Я уже отморозил себе яйца, на земле слой снега около трех футов. Променад украсили Санта-Клаусами и светящимися фигурками оленей, на фасаде каждого магазина гирлянды разного цвета: на ресторане красные, на сувенирной лавке желтые, на художественной галерее синие и так далее.
Рождество перестало быть для меня событием еще в юности, после того, как стала развиваться карьера, а родители решили, что бренд Эйден Джеймс заслуживает больше внимания, чем сам человек, и отношения в нашей семье стали напряженными.
Нельзя сказать, что любовь исчезла совсем, просто все стало по-другому, весьма своеобразно. Расстояние между нами увеличивалось, из-за этого ощущение счастья медленно исчезало.

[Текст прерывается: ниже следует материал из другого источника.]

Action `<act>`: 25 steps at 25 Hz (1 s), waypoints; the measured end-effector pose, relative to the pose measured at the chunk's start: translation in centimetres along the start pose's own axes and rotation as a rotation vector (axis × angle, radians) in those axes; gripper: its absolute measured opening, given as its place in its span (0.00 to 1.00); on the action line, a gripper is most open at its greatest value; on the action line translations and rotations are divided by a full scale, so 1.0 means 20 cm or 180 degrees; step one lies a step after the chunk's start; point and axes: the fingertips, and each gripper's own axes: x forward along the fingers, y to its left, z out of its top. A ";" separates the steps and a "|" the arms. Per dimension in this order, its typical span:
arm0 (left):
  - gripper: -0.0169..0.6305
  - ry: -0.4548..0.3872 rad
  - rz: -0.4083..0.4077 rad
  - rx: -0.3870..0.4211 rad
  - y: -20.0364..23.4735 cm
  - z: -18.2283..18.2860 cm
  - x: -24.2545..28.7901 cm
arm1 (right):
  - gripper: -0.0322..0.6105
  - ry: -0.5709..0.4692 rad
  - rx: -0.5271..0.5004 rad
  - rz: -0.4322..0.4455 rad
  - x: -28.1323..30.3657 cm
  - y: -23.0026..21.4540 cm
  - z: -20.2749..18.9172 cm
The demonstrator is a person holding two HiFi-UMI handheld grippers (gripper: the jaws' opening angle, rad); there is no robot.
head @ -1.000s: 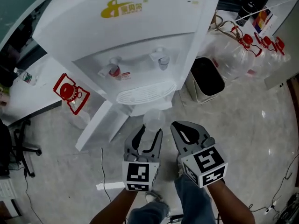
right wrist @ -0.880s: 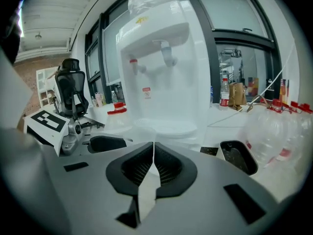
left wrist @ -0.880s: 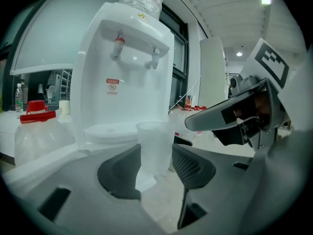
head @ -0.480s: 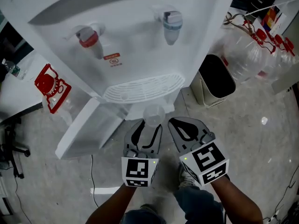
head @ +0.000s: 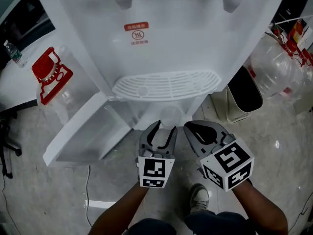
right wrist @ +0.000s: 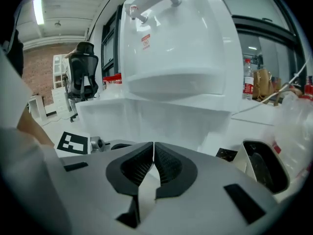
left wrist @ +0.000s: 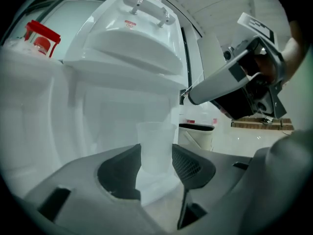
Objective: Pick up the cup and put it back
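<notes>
The small translucent plastic cup (head: 170, 116) is gripped upright between the jaws of the left gripper (head: 160, 131), just below the front edge of the white slotted drip tray (head: 166, 84) of the white water dispenser (head: 186, 43). Just beside it, the right gripper (head: 203, 129) is seen clenched on nothing, its ribbed pads (right wrist: 166, 163) pressed together.

cup (left wrist: 155, 146) between fingers (left wrist: 117, 176) of left gripper (head: 164, 127) | dispenser (head: 166, 48) behind | bin (head: 243, 93) right of dispenser
</notes>
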 end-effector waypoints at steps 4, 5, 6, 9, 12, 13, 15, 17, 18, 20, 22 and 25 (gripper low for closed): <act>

Мать избавлялась от печали с помощью таблеток и вскоре превратилась в плохую пародию на некогда великую певицу.
Отец пытался избавиться от душевной раны, покупая все подряд. Это были фирмы и предприятия, дорогой отдых, драгоценности, модели и автомобили. Сонни Джеймс скупал все, что можно получить за деньги.
А я… Я не знал, черт возьми, что делать со своей печалью. И никто из нас не хотел признавать ее существование, поскольку это было равносильно признанию того, что внутри семьи что-то сломалась.
Поэтому я никому не показывал, что у меня внутри. Собрал в сосуд и спрятал в душе, словно сокровище.
Оно хранилось в дальнем углу довольно долгое время, но в конце концов пробка выскочила и содержимое выбралось наружу. Покрытое пылью лет, перебродившее, ставшее гуще, с ним уже невозможно было справиться так просто, как в самом начале.
Бросаю еще одну мятную конфету в стеклянную стену галереи, и наконец из-за холста на мольберте появляется голова Калеба. Он смотрит, видимо размышляя, открыть или нет. Проходит несколько секунд, и он, как хороший мальчик, каким и является, идет к двери.
Щелкает замок, он распахивает дверь и остается рядом, скрестив руки на груди.
– Что тебе надо?
Поднимаюсь на ноги и убираю в карман зажигалку.
– Разве человек не может просто прийти в гости к любимому художнику?
– Я не художник. И точно не твой любимый. – Он отходит, открывая мне путь, я переступаю порог и делаю несколько шагов, оглядывая небольшое помещение.
Вдоль стен шесть отдельно стоящих витрин с картинами – зловещие пейзажи местной природы Скалистых гор, различные местные достопримечательности.